The second thing this woman wanted was justice. If we are going to change the behaviour of men who commit these atrocious crimes it is because there is justice and accountability.
We are not investing enough in that yet. It is very important for us to understand that is what the survivors want.
The third thing she wanted was, help to rebuild her life, in particular, to deal with the reality of stigma that she and people like her face after this experience.
We are all involved in running big systems and managing large amounts of money. What we have to do is think about ways to motivate system-wide action so that not only on an individual basis but for millions of women across the world who suffer these appalling crimes we have a much better collective response.
There are four things that I want to flag that we need to do.
The first is we do need to spend more money. I am pleased that for example, through the Central Emergency Response Fund that I manage, we have been able to fund things like support programmes for women and girls that Natalia’s organization runs in the DRC. We have also been able to make this a priority in the 18 Country-Based pooled Funds that I am responsible for. We are dealing with these issues better than we have done in the past when these things have been underfunded. If people like us decide we want to spend more on this, it will happen. If you, our financiers decide that – it will happen doubly.
The second thing we need is leadership. I have asked all of the Humanitarian Coordinators, who report to me to make addressing violence against women and girls in humanitarian crisis a priority. And they know I am expecting them to tell me how they are doing that.
The third thing we need is more professional capacity to address this issue.
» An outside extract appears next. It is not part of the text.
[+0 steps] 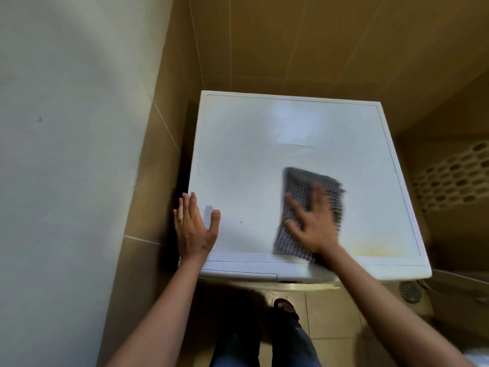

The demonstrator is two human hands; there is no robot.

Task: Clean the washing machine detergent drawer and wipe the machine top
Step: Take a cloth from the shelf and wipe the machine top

So, we are hiring additional experts in six countries at the moment to do a better job on protection and gender issues that I hope will support the Humanitarian Coordinators.
The last thing I want to stress is we always have to remember that these crimes arise because of an imbalance in power relations. One thing we can do to address that is to have more female leaders or role models. So, a real priority for me is to make further progress – we have made good progress – but we need to make further progress in having more female colleagues as Humanitarian Coordinators specially in these sorts of environments and as heads of offices. If we do these four things, we will do a better job for survivors like the woman I met in Goma.